Pick out the lines below that contain the string "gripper" and copy them all.

__DATA EXTRACT__:
────

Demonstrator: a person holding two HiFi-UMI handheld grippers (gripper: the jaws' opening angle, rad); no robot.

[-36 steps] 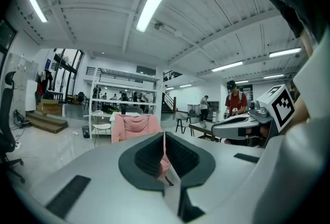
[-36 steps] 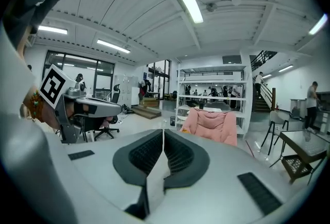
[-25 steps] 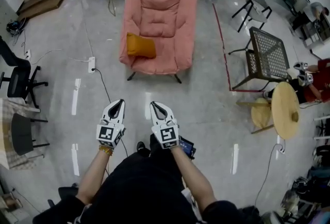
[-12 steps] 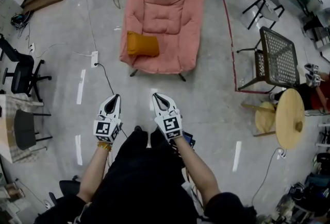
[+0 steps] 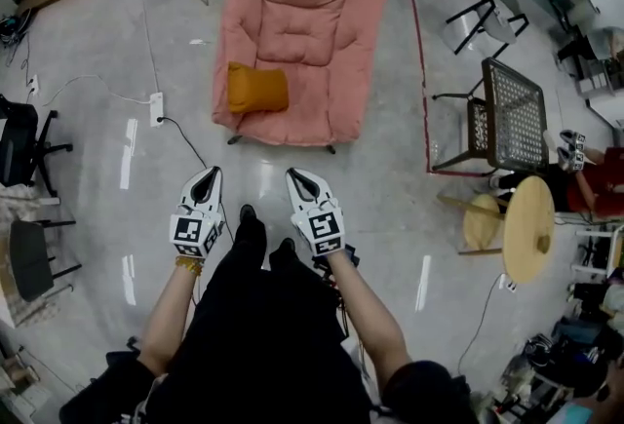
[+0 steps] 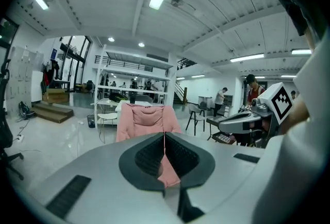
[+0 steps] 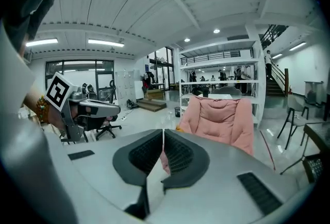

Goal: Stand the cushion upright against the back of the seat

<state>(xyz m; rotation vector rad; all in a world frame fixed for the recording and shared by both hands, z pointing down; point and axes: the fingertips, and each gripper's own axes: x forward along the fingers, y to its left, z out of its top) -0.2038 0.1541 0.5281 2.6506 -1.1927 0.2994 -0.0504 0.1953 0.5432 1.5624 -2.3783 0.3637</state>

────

__SOLUTION TO THIS PROBLEM__:
Demonstrator: a person holding two HiFi-UMI handheld grippers (gripper: the jaws' opening angle, rad); no robot.
<state>(xyz m; rotation vector rad; all in a world frame fixed for the recording and shared by both hands, z pointing down; point and axes: the fingertips, and each gripper's own axes: x forward along the fingers, y to its left, z out of its top) -0.2038 0.1541 0.5281 2.6506 -1.1927 0.2994 -0.0504 0.1953 0.5432 1.5624 -2.3783 0.3637</state>

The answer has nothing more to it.